Date of Award

Spring 5-13-2017

Degree Type

Dissertation

Degree Name

Executive Ed.D. in Education Leadership Management and Policy

Department

Education Leadership, Management and Policy

Advisor

Barbara V. Strobert, Ed.D.

Committee Member

Anthony Colella, Ph.D.

Committee Member

Gina M. Cinotti, Ed.D.

Keywords

standardized student testing, elementary students, student assessment, urban district

Abstract

School leaders and teachers are confronted with federal, state, and local mandates that must be followed to ensure all students reach their fullest academic potential. To this end, the challenge has been raised to teachers and administrators to have younger students in the lower elementary grades prepared for standardized student testing.

Assessment comes with varied expectations and beliefs among parents, teachers, administrators, school board members, and the community that may cause difficulty acknowledging developmentally appropriate assessment methods.

This qualitative study focuses on the perceptions of 16 elementary teachers towards testing students in kindergarten, first, and second grade in one New Jersey urban public school district.
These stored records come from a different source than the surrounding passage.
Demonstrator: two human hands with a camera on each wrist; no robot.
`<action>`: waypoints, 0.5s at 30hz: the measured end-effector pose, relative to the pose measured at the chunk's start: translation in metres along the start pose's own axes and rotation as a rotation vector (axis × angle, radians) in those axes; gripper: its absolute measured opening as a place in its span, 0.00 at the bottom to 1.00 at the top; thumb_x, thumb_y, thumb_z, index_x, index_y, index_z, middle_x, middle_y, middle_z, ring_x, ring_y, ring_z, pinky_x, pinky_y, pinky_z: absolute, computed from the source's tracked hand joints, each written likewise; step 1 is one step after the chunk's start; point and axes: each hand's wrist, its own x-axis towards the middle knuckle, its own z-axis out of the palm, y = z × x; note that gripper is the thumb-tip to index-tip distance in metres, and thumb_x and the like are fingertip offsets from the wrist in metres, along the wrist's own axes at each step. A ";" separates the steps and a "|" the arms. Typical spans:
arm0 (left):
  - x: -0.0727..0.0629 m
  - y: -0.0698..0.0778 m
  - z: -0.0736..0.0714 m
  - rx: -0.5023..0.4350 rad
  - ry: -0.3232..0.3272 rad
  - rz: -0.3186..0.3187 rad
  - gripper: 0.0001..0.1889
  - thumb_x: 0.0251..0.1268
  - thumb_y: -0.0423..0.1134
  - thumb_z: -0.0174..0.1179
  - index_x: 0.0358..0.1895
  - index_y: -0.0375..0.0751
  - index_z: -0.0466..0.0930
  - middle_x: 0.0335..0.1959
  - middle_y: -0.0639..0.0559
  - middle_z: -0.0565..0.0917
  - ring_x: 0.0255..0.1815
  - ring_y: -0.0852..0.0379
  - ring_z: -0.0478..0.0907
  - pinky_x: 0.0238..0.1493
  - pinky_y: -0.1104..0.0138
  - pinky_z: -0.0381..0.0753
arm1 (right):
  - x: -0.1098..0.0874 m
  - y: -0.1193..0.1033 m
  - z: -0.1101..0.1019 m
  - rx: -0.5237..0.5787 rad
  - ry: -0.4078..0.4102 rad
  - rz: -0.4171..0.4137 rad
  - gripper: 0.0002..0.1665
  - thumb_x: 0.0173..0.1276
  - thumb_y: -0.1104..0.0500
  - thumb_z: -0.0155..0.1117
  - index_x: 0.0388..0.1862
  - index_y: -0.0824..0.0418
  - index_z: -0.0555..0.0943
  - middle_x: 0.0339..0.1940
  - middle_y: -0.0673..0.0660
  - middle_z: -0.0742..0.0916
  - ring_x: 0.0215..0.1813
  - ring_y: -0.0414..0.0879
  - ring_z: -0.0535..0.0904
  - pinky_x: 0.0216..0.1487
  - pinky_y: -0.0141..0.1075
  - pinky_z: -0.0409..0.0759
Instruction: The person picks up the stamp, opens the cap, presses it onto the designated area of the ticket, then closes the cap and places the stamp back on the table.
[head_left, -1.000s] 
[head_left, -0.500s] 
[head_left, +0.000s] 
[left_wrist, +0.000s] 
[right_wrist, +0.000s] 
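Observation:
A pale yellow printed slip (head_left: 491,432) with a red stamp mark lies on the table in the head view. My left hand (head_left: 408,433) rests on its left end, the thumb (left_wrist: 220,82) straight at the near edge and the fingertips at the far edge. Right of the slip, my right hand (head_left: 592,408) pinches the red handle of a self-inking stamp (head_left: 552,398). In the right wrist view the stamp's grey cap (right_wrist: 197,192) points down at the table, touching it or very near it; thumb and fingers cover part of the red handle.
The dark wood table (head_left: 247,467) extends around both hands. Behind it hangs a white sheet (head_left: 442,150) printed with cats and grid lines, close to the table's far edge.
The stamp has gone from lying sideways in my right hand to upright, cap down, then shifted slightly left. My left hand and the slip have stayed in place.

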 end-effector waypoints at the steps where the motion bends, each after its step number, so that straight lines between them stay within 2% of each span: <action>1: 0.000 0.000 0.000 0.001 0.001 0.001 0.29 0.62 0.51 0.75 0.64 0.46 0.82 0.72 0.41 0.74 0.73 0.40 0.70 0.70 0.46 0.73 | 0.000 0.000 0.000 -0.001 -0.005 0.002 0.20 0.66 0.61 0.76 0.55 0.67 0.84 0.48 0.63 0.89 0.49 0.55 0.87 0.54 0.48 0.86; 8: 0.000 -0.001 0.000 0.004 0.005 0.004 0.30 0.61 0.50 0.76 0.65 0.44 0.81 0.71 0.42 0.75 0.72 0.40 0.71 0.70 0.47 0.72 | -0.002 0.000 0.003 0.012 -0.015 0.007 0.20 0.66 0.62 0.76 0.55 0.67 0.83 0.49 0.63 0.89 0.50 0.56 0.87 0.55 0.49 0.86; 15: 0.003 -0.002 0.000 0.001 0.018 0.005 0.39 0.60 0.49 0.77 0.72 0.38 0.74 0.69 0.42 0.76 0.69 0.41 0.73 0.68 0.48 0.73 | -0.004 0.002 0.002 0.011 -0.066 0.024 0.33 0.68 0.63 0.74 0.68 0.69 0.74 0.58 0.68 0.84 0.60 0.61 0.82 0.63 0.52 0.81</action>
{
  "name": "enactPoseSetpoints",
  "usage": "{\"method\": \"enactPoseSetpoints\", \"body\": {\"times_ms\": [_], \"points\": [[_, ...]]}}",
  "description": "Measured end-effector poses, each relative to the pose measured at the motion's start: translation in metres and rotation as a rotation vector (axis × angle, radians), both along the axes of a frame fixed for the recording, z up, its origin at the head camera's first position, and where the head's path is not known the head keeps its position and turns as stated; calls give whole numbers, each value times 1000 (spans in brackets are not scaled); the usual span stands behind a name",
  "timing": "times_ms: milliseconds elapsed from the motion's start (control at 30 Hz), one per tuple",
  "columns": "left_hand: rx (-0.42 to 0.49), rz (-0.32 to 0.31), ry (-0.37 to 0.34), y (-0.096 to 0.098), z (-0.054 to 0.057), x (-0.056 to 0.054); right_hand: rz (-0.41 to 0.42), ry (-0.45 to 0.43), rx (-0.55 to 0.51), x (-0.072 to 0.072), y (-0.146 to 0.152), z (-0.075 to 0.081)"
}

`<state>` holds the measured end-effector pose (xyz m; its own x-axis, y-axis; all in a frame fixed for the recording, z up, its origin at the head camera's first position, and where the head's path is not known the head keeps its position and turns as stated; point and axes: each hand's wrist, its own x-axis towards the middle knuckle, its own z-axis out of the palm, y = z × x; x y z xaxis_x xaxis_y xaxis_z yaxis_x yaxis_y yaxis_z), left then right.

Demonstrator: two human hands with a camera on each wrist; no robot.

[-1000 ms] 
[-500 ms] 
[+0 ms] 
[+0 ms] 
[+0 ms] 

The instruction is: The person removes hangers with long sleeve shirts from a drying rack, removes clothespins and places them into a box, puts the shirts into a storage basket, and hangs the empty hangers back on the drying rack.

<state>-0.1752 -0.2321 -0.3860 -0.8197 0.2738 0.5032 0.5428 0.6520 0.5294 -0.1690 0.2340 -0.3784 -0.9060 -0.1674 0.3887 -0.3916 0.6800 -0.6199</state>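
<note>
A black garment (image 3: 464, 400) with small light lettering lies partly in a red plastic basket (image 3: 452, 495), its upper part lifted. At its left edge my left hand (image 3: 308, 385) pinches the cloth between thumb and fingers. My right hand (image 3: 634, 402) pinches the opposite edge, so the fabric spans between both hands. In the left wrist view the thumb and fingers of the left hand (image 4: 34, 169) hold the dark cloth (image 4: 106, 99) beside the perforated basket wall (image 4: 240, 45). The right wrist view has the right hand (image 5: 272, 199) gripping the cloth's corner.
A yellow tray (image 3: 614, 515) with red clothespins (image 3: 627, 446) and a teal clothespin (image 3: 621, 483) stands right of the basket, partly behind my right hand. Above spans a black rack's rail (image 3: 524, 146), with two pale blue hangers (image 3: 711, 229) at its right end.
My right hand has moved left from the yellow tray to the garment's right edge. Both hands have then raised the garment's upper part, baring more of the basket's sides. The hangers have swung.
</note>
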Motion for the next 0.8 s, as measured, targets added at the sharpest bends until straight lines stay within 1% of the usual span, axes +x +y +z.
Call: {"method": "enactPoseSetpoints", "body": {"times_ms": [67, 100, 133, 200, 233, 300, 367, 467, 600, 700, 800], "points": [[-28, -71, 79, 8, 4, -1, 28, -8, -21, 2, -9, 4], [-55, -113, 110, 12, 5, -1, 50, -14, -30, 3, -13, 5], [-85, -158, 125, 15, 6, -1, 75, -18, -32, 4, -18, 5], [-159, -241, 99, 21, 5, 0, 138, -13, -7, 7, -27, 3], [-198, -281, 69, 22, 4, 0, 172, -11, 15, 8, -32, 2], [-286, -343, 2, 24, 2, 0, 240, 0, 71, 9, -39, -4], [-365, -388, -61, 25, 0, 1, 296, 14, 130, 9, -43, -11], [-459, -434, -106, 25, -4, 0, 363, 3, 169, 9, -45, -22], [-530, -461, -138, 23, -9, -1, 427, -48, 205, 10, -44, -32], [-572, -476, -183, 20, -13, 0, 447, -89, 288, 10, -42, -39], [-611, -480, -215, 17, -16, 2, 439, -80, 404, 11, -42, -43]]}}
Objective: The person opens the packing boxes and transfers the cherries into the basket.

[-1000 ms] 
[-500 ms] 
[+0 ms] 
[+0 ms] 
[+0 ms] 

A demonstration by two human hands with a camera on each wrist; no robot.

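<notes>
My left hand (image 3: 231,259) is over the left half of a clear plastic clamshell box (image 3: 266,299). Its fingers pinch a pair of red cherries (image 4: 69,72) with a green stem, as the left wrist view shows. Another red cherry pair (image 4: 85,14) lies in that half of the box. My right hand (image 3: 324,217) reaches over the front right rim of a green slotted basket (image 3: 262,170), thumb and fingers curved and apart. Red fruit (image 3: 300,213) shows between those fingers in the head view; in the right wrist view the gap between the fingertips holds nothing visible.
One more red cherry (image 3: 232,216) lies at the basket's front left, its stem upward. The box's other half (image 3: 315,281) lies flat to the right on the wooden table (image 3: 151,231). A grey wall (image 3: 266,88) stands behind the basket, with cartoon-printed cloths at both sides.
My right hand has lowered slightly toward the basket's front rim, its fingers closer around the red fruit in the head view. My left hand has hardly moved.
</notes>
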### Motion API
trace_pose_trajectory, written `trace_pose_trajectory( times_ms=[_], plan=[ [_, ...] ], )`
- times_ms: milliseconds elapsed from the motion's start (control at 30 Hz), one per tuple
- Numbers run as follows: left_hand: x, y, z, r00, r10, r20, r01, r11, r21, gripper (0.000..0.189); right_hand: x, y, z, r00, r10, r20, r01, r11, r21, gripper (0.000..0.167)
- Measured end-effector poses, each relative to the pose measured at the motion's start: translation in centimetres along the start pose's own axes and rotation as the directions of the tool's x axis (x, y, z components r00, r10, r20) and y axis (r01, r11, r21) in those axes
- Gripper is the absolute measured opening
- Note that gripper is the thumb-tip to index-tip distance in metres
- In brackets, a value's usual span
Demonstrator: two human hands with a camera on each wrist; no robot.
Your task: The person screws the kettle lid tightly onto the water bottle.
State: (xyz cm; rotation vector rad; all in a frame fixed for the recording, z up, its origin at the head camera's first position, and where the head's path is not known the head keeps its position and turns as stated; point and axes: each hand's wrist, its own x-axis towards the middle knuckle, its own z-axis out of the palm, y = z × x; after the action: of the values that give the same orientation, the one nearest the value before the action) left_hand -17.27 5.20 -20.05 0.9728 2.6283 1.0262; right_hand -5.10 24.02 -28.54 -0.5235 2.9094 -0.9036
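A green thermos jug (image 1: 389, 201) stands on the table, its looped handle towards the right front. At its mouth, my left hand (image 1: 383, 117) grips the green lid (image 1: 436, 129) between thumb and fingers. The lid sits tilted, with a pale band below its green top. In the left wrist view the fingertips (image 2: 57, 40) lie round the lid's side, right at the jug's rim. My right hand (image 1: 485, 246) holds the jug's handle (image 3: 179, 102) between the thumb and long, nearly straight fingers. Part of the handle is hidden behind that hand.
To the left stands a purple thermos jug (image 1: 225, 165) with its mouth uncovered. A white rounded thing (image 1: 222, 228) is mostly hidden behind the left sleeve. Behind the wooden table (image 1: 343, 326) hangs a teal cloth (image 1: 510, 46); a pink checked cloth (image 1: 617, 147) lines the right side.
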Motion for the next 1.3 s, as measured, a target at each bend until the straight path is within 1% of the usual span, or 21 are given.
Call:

Semi-structured interviews were conducted as participants discussed their agreements and disagreements of whether testing has an effect on students, teachers, and on classroom practice. Findings from this study disclosed negative results from student testing such as distress, anxiety, high-levels of worry, and students’ lack of confidence as well as positive outcomes from the collected test data, including richer discussions between student, teacher, and parent, and classroom planning and grouping. In an age where accountability for student achievement impacts schools, districts, and teachers, the pressure rises to have student scores increase. Findings for this study documented the importance of professional development and the involvement of teachers in curriculum design.